━━ STORED DATA

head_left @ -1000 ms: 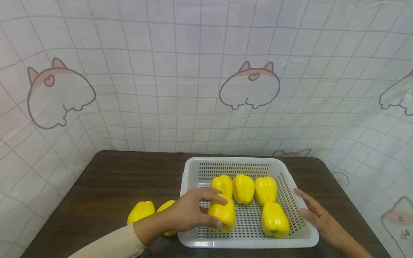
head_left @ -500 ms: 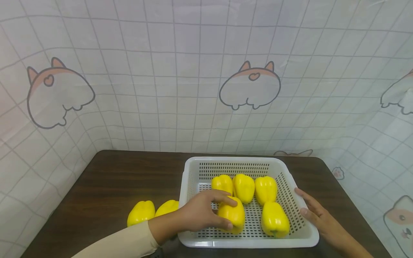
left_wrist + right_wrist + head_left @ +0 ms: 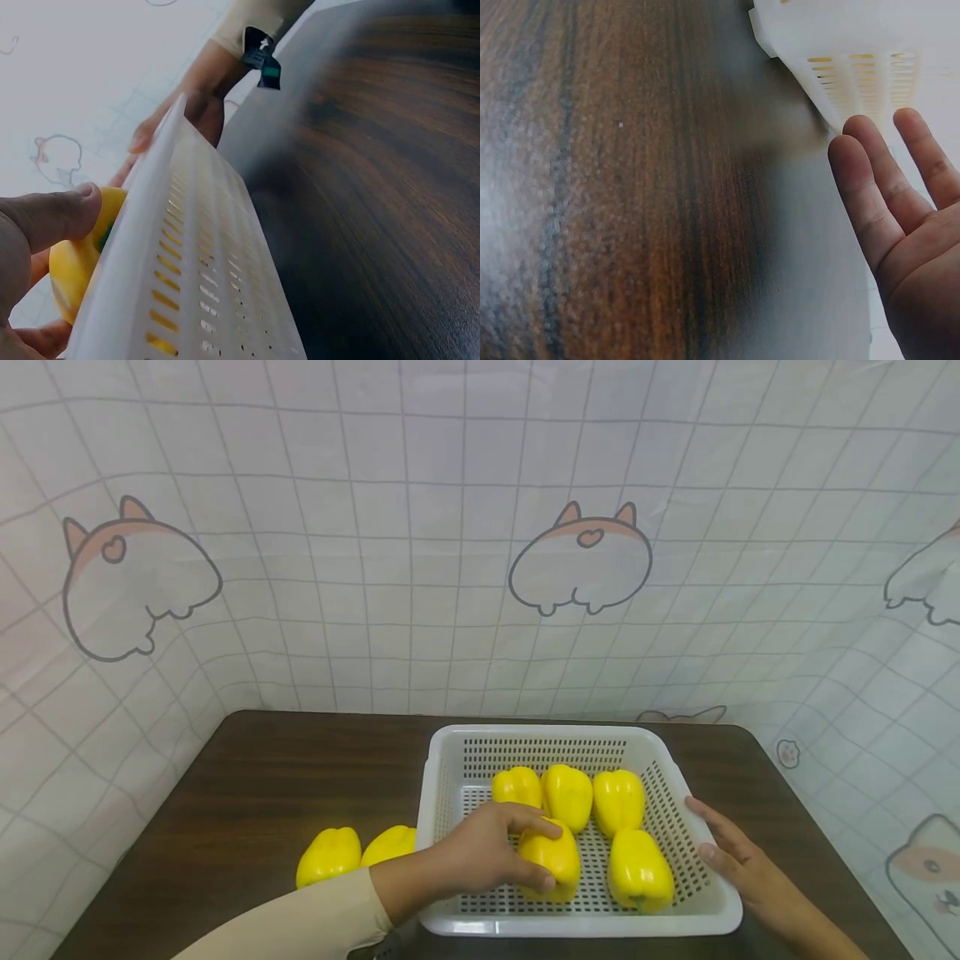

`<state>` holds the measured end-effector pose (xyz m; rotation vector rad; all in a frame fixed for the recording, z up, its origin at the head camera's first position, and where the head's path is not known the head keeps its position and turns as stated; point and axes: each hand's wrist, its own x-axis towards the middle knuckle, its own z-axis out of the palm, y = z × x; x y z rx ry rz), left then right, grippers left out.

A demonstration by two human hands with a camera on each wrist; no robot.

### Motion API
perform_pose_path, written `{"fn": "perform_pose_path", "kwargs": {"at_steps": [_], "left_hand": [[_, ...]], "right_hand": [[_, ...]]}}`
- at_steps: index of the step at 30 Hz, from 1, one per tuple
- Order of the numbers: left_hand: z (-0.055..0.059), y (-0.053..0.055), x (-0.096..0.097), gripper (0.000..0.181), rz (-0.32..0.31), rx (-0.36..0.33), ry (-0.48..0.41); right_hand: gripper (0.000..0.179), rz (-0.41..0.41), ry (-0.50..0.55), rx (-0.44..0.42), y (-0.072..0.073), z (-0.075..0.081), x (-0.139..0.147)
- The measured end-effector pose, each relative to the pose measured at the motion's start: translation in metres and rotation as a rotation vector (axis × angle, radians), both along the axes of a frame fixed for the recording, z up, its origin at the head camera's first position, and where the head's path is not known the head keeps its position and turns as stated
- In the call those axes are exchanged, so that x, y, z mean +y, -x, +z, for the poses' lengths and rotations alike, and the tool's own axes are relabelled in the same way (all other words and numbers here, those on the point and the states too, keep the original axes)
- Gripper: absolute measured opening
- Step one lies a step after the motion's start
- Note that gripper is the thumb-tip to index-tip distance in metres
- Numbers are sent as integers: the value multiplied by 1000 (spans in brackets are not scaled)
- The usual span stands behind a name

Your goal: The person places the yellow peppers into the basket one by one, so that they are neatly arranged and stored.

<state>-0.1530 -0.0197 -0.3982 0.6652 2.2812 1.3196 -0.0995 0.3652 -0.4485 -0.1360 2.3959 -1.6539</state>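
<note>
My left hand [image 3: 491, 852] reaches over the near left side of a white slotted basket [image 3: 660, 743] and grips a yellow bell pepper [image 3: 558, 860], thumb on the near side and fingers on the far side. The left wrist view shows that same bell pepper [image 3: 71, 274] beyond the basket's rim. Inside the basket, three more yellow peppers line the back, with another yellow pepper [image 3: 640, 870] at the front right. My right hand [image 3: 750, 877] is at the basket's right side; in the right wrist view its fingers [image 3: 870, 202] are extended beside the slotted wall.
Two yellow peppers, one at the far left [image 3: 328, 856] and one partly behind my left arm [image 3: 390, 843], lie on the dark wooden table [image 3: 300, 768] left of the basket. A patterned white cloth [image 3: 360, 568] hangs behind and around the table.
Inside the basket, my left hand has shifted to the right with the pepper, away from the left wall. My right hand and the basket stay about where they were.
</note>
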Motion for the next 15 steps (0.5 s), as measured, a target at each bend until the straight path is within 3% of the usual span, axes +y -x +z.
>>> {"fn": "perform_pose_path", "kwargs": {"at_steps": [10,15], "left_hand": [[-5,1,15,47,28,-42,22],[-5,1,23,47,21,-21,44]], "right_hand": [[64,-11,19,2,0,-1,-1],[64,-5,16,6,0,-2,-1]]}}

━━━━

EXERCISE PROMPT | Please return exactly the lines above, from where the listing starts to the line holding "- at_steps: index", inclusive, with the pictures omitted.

RESULT |
head_left @ -1000 ms: 
head_left @ -500 ms: 
left_wrist + right_wrist + head_left @ +0 ms: 

`<state>` holds the measured end-effector pose (xyz m; rotation vector rad; all in a frame fixed for the recording, z up, its origin at the head camera's first position, and where the head's path is not known the head keeps its position and turns as stated; point and axes: each hand's wrist, its own x-axis towards the middle knuckle, its own z-axis out of the palm, y = z × x; x y z rx ry rz), left then right, grippers left out.

A demonstration by two human hands with a camera on each wrist; no robot.

### Motion API
perform_pose_path, written `{"fn": "perform_pose_path", "kwargs": {"at_steps": [_], "left_hand": [[_, ...]], "right_hand": [[_, ...]]}}`
- at_steps: index of the step at 30 Hz, from 1, one per tuple

With that, the output is done.